In 1994 Svami Narasingha established Sri Narasingha Caitanya Asrama (also known as Govindaji Gardens) and also the Kaliya-mardana Krsna Asrama in South India. At both of these centres, Svami Narasingha currently instructs students, disciples and followers in the methodology and philosophy of Bhagavad-gita. Svami Narasingha has written many articles for such spiritual journals as Clarion Call, Gaudiya Vedanta, Gaudiya Touchstone and Krsna Talk. He has also authored several books such as Vaisnava India, Kumbha Mela, Evolution of Theism, The Authorized Sri Caitanya-Sarasvata Parampara, The Meaning of Sannyasa, Sri Damodara-katha, Sri Gayatri Mantrartha Dipika, Prakrta-rasa Aranya-chedini, Prabhupada Vijaya, Yoga Vichar, as well as a commentary to Bhakti siddhanta Sarasvati Thakura's Prakrta-rasa Sata-dusini.
To understand the Bhagavad-gita one must enter into the spirit of the Gita by accepting the path of devotion (bhakti). Accordingly, the Gita's message cannot be properly understood by mental speculation. To this end, the sublime process illuminated within the Gita must be accepted as given by the speaker Himself, Sri Krsna.
The active principle of understanding the message of the Gita is to hear directly from the Master of yoga, Sri Krsna, who is glorified throughout the Vedic literature as the Supreme Person, the Absolute Truth. Sri Krsna speaks to Arjuna in Bhagavad-gita and thus one who studies the Gita hears from Krsna directly.
The philosophy of Bhagavad-gita is clear for the sincere reader, yet for some, approaching the Gita may seem daunting - its language too ancient. However, this obstacle is easily overcome by a straightforward translation and commentary (Anuvrtti). The requirement for a translation and commentary on the Gita is as necessary today as anytime in the past. With the passing of time, our values and our world view are constantly changing, and this demands a fresh approach to the under-standing of the Gita.
This translation and commentary on the Bhagavad-gita provides simple, yet profound knowledge to elevate us to a higher state of consciousness whereby we can realise our true self and progress towards attaining a life of spiritual fulfillment. Self-realisation means to realise our actual purpose in life and act towards it, gradually freeing us from the yoke of material bondage.
The first word of Bhagavad-gita is dharma. Some-times dharma is mistaken to mean religion or a particular belief, but it is not so. Dharma means the quintessential duty or knowledge that elevates our consciousness to a direct connection with the Absolute Truth. This is also known as Sanatana-dharma, the occupational duty of all living beings. The Bhagavad-gita begins with the word dharma - thus we can understand from the outset that Bhagavad-gita is not about dogma or a sectarian way of thinking. Indeed, Bhagavad-gita is the complete science of realizing the Absolute Truth.

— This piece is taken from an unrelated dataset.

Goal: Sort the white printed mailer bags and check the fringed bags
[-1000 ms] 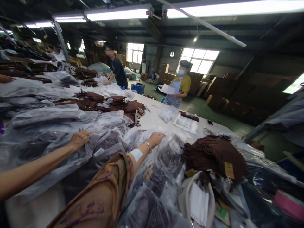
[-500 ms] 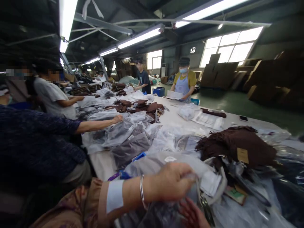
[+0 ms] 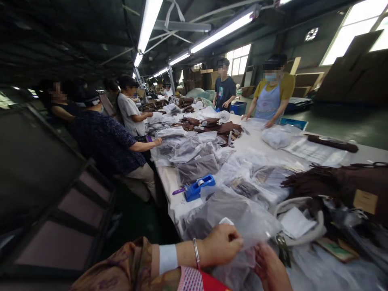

For an observant person it is clear that the world around us is a bewildering place with many unsolved mysteries. If one is seeking answers to the age-old questions of 'Who am I?' 'Why do we suffer?' `Where do we come from?' `What is the purpose of life?' `What happens after death?' - then one will find great satisfaction in the Bhagavad-gita because the Gita answers these questions and more with the utmost clarity.
As a young seeker of truth, I first came in contact with the Bhagavad-gita in 1968. In subsequent years I travelled to India and studied Bhagavad-gita under the fore-most gurus of the late 20th Century, A.C. Bhaktivedanta Svami Prabhupada and Svami B.R. Sridhara Deva Gosvami. By the goodwill of these two great masters, the essential message of Bhagavad-gita entered my heart and I was soon to be situated on the path of self-realisation.
As with any path in life, one will certainly encounter cross-roads. The first crossroad that I came to while studying the Bhagavad-gita was to decide on the path - personal or impersonal. Was I to follow the path of Personalism - to perfect the individual self, to enter into the spiritual sky of Vaikuntha planets and live eternally with the Supreme Person, Sri Krsna? Or was I to follow the path of impersonalism - ending existence as an individual living being and merging myself into the brahma-jyoti of infinite bliss? I chose the former, personalism (bhakti-yoga).